By Kate Cunningham
The End Hunger/FEED Change initiative implements solutions throughout the UT system to spread awareness on ending hunger locally and globally. The University of Tennessee, Knoxville has embraced the UN Sustainable Development Goals to incorporate into sustainability courses on campus in order to spread awareness and education on sustainable solutions. Out of the 17 goals, goal number 2 is zero hunger. This goal correlates with the End Hunger/ FEED Change initiative of eliminating food insecurity locally and globally. There are up to 230 courses offered at UT relating to the 17 UN SDG, 31 of them specifically teaching goal 2 of zero hunger.
Jamie McGowan, director of the Office Global of Research at the Center for Global Engagement served a key role in implementing the UN SDG into UT courses, researching and interpreting the submission of data throughout the process. McGowan and her team focus on incorporating different sustainable goals each year. In year one, hunger and reduced inequality were the main goals the team focused on.
McGowan noted, “We need to be attentive to these 17 goals.

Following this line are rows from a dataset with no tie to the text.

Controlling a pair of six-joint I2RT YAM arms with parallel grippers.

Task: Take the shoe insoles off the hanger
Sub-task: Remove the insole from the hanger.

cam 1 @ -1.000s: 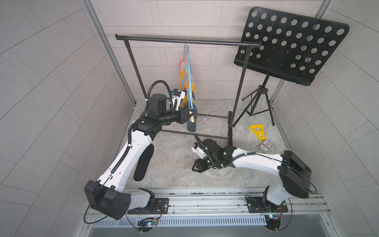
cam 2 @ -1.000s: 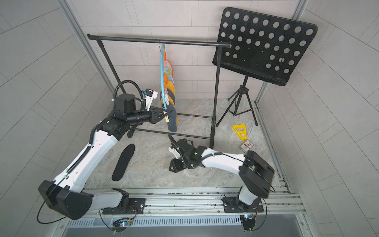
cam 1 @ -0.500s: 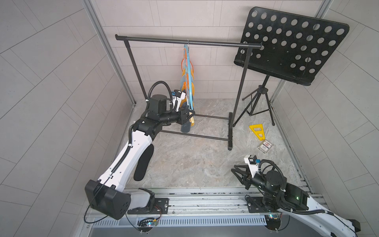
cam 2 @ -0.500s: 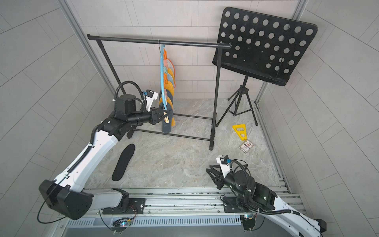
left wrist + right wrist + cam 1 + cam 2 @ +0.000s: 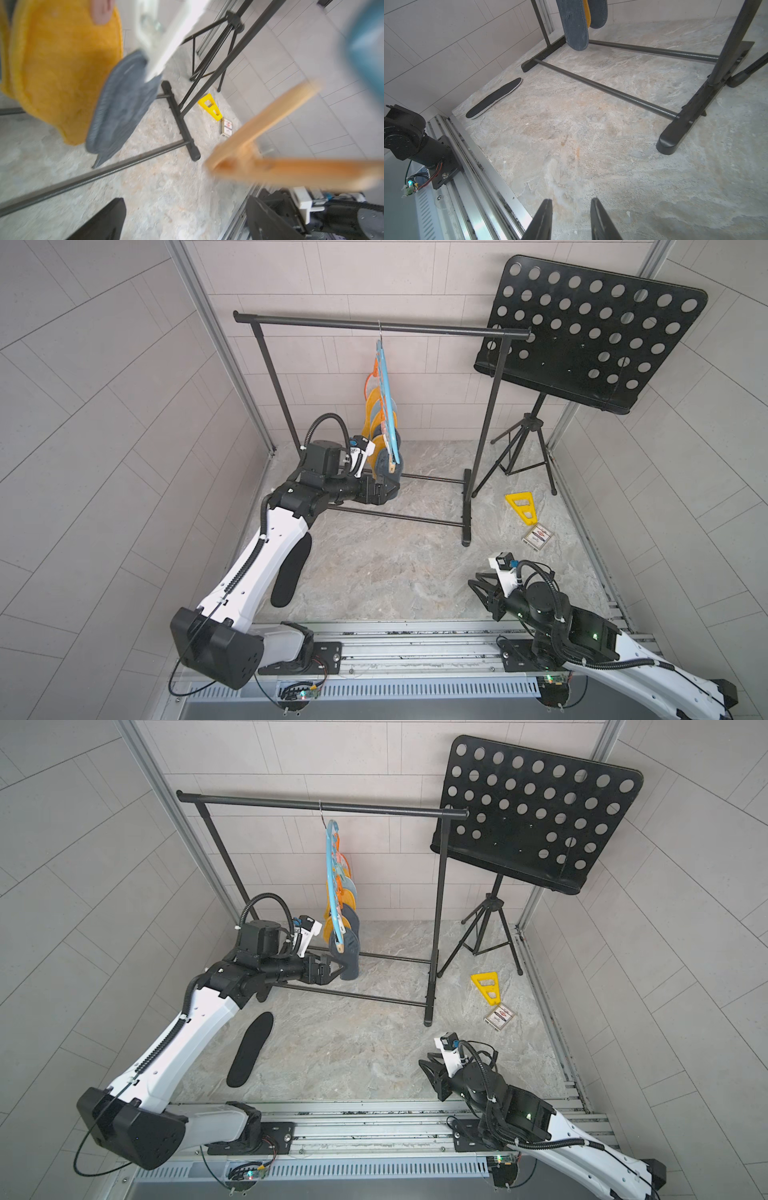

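Note:
The light-blue hanger (image 5: 385,381) (image 5: 330,857) hangs by its hook from the black rack bar, edge-on in both top views. Several shoe insoles (image 5: 376,414) (image 5: 347,894), orange-yellow and grey, are clipped along it. The lowest is a dark grey insole (image 5: 350,961) (image 5: 122,108) next to an orange-yellow one (image 5: 62,72). My left gripper (image 5: 388,489) (image 5: 334,969) (image 5: 185,207) is open right at that grey insole's lower end, nothing between its fingers. A black insole (image 5: 291,572) (image 5: 251,1048) (image 5: 494,98) lies on the floor. My right gripper (image 5: 478,587) (image 5: 428,1067) (image 5: 571,200) is open and empty, low at the front right.
The black garment rack (image 5: 374,325) has floor bars and feet (image 5: 685,116). A black music stand (image 5: 590,335) on a tripod stands at the back right. A yellow triangular piece (image 5: 521,508) and a small card (image 5: 538,535) lie near it. A metal rail (image 5: 415,647) runs along the front.
My left jaws, closed at the dark grey insole's lower end, have opened wide; the insole still hangs. The right arm drew back from mid-floor to the front right.

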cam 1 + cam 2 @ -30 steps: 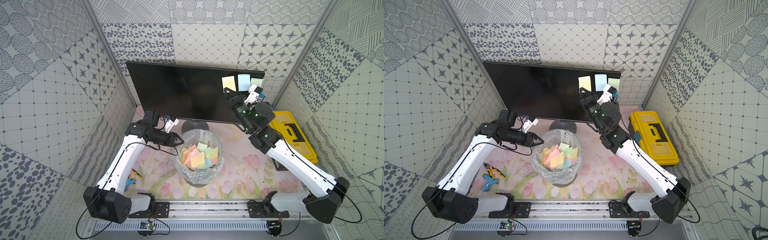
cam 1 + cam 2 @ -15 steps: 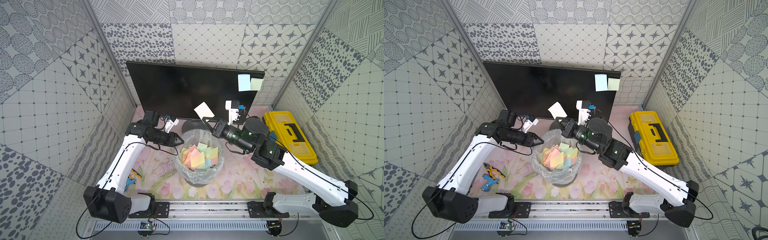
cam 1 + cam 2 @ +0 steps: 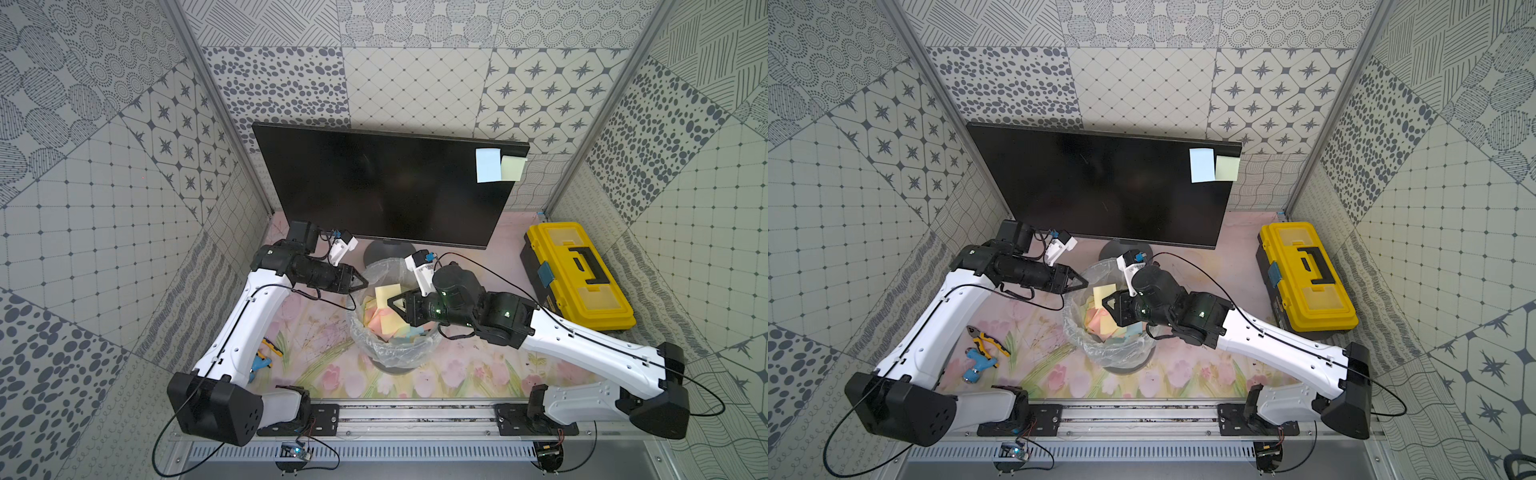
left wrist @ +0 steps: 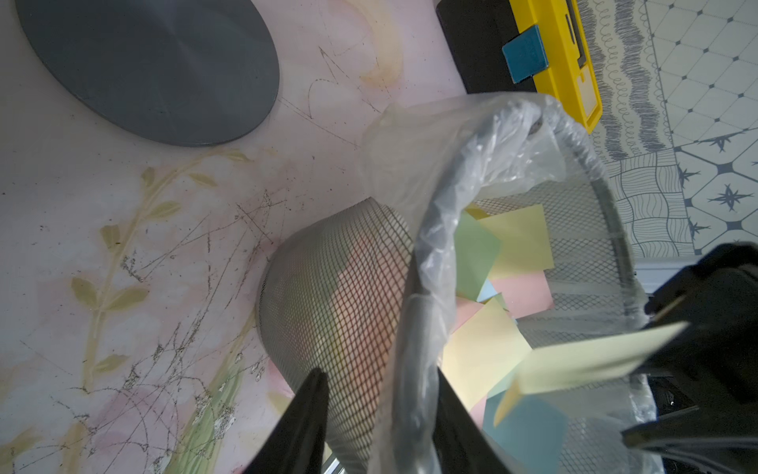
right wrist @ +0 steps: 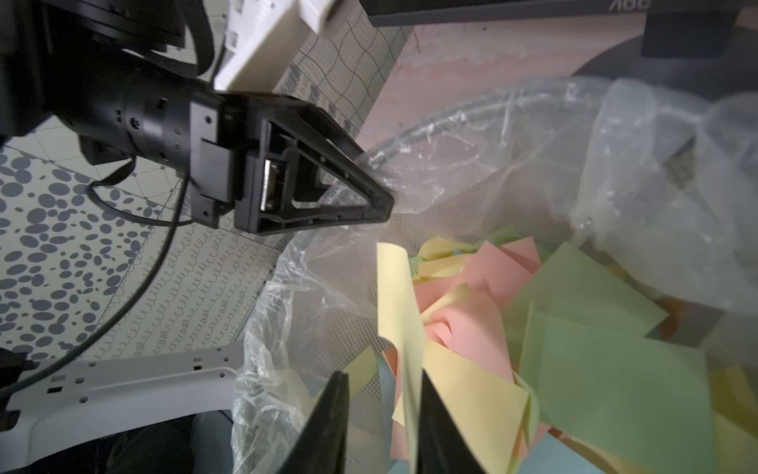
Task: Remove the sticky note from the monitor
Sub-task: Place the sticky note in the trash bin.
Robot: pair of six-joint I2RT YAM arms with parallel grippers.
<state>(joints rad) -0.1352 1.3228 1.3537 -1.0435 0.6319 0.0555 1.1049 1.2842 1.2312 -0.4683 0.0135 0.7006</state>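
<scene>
The monitor (image 3: 382, 183) is stood along the far edge of the floral worktop (image 3: 465, 374), its screen dark. In both top views a blue sticky note (image 3: 1202, 165) and a pale green sticky note (image 3: 1227, 168) are seen stuck side by side at the screen's upper right corner. A yellow toolbox (image 3: 577, 274) is laid along the worktop's right edge. A wire-mesh waste bin (image 4: 328, 295), lined with clear plastic and part filled with coloured notes, is placed mid-worktop, just in front of the monitor's round stand base (image 4: 143, 69).

The left gripper (image 5: 385, 203) is clamped tight on the bin's left rim, with liner and wire pinched between its fingers. The right gripper (image 5: 380, 375) is held over the bin's mouth, its jaws parted by a narrow gap. A yellow sticky note (image 5: 400, 312) is seen edge-on in that gap, close against one finger; whether it is stuck there cannot be told. The monitor is well behind and above this gripper.

Against the picture of a second ago, three notes on the screen are reduced to two. The right gripper is found lowered from the screen's corner to the bin, and the left gripper is unchanged.
</scene>
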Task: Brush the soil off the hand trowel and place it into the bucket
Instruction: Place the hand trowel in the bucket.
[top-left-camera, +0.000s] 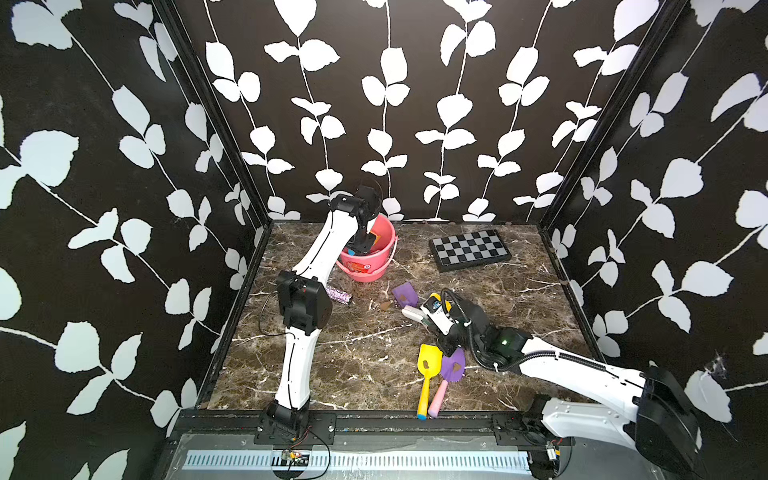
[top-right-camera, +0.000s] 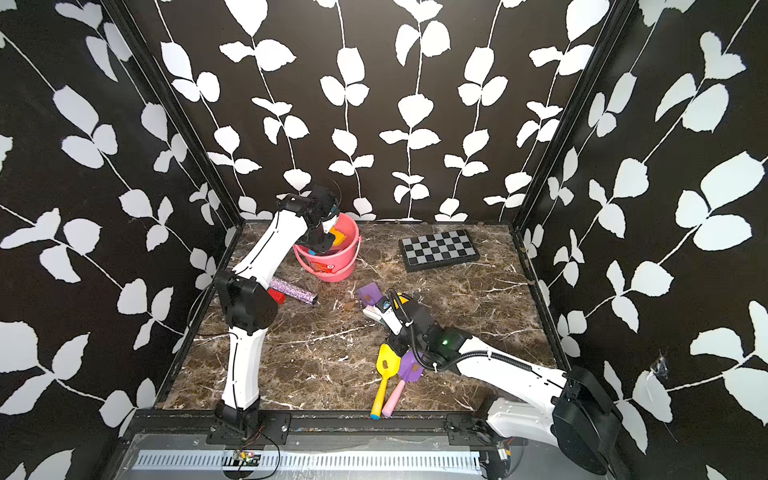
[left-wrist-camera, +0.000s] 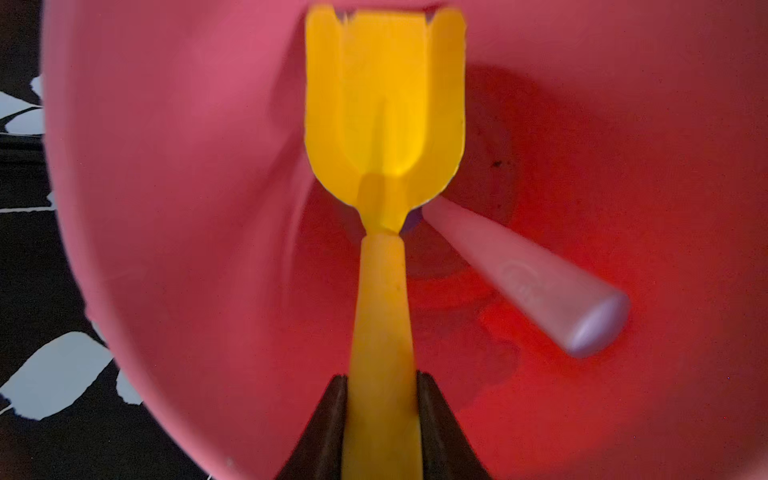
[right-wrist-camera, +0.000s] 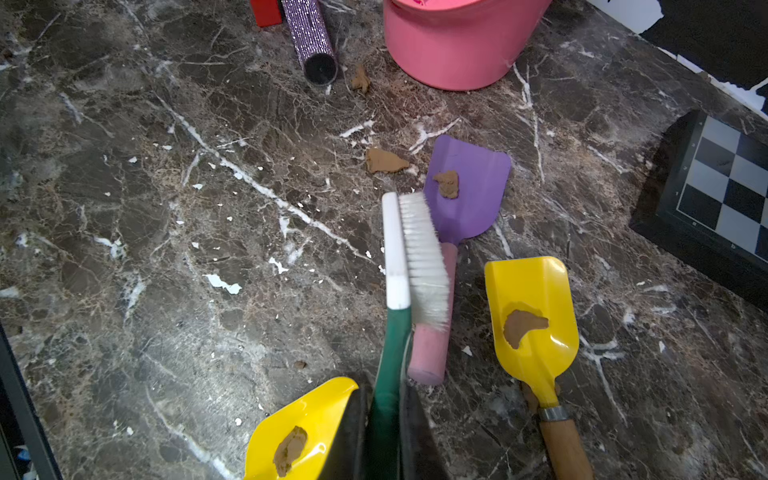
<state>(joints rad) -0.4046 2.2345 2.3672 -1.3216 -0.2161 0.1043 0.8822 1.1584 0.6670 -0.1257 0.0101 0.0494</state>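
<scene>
Your left tool (left-wrist-camera: 381, 378) is down inside the round salmon-pink plastic bucket (top-left-camera: 380, 266), which stands at the far left of the brown marbled tabletop (top-left-camera: 353, 357). Its jaws sit against both sides of the handle of a yellow plastic hand trowel (left-wrist-camera: 384, 104), with the blade pointing deeper in and its tip at the bucket's wall. The blade face shows no soil, so I judge this one brushed and ready to be let go. Gripping it at the handle end lets the blade enter first. A pale lilac handle (left-wrist-camera: 528, 274) of another trowel leans inside as well.

Your right tool (right-wrist-camera: 386, 399) is clamped on the green handle of a white-bristled scrubbing brush (right-wrist-camera: 415, 257), right of the bucket and nearer you. The bristles hang over the pink handle of a purple flat-bladed trowel (right-wrist-camera: 469, 191), whose blade carries a brown lump of soil (right-wrist-camera: 446, 183). A loose lump (right-wrist-camera: 384, 160) lies just left of that blade. The brush is parked there, I think, because this trowel comes next. Two more soiled trowels lie close by: a yellow wooden-handled trowel (right-wrist-camera: 532, 316) just right of it and a nearer yellow trowel (right-wrist-camera: 303, 432).
</scene>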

We think students and faculty are interested in these goals.”
Because there are a wide variety of sustainability classes offered at UTK, the UN SDG can be easily incorporated into lesson plans and the outreach remains high to a variety of students. A survey taken by the Office of Vice Provost at UTK provided insight into who is interested in SDG’s and which department should focus on which SDG. The results proved high interest of learning about SDG among faculty and students. This provided a pathway for which department or courses should focus on particular goals. It is important for professors teaching these courses to effectively implement the sustainability goals into the course material in order to keep education and awareness increasing.
McGowan provided input, “Some faculty are really engaging it. Professor Tom Gill ( Associate Professor and Chair for the Smith International Center for Sustainable Agriculture) is teaching an entire course on all 17 SDGs, while some are more focused on one specific goal.”
In regard to specifically focusing on EH/FC initiatives and the goal of zero hunger, there are 31 courses offered to UTK students that help spread the awareness of food insecurity. These courses range from general education courses to higher-level courses, allowing outreach to students in varying grade levels. Some of the more popular courses among students include Anthropology, Child and Family Studies, Economics, Geography, Law, Marketing, Political Science, Sociology, and Supply Chain Management. Most students take at least one of these courses, if not something similar, throughout their time at UTK. It is important that popular courses such as these teach zero hunger goals, to allow as much education awareness as possible.
While professors and faculty may be aware of implementing SDG into course planning, it is important for students to be aware of what these goals are and why they are learning them. Kelsey Roche, a junior sustainability major at UTK, noted that she has learned about various goals in her sustainability classes over the years. In particular, her cartography, environmental ethics, and introduction to sustainability classes have helped increase her awareness of the goals.
Roche noted, “I have heard of the SDG in a variety of my classes, but the teachers who do an activity including the goals have helped me learn about them the best. My favorite was when we did a group project implementing the goals by exploring maps that show each countries progress and rankings on the SDG. We compared and contrasted different countries’ food insecurity, poverty, and environmental sustainability levels.”
Sustainable development goals are important for all students to learn about, particularly those entering into the sustainability field. Students and faculty are often surprised by how close the issue is to home and how much the world is truly impacted. Studies show that 32% of Knoxville students are food insecure, more than double the state rate (13%). Sustainable issues, particularly food insecurity, are more local than many may realize, which should provide more motivation for professors to implement SDG into their learning plans.
On how teachers can better implement SDG into course learning, Roche recommended, “I have experienced and learned about SDG in all of my classes, so I already have an idea of all of them, but some teachers could include interactive elements instead of the goals just being on lecture slides.”
McGowan also touched on this subject when mentioning that her team is working on days of activism, a workshop, or a forum in order for all students to get involved with SDG, especially those who do not learn about them in class. Her team is working on providing an incentive for students to take courses that enhance their knowledge of SDGs. Students who complete a certain number of SDG courses may receive a pin they can wear at their graduation ceremony.
The future looks a little brighter with more students and faculty become aware of sustainability issues close to home, as well as globally, thanks to programs like SDGs and End Hunger/FEED Change initiatives.
About End Hunger/ FEED Change
The End Hunger/ FEED Change organization works with faculty, students, alumni, and community volunteers to help spread awareness and ultimately eliminate food insecurity. They focus on four core areas to help implement solutions: education, outreach, policy, and fundraising. They focus on raising awareness on a local and global scale. They have pledged a commitment to the United Nations with a goal to achieve a world without hunger.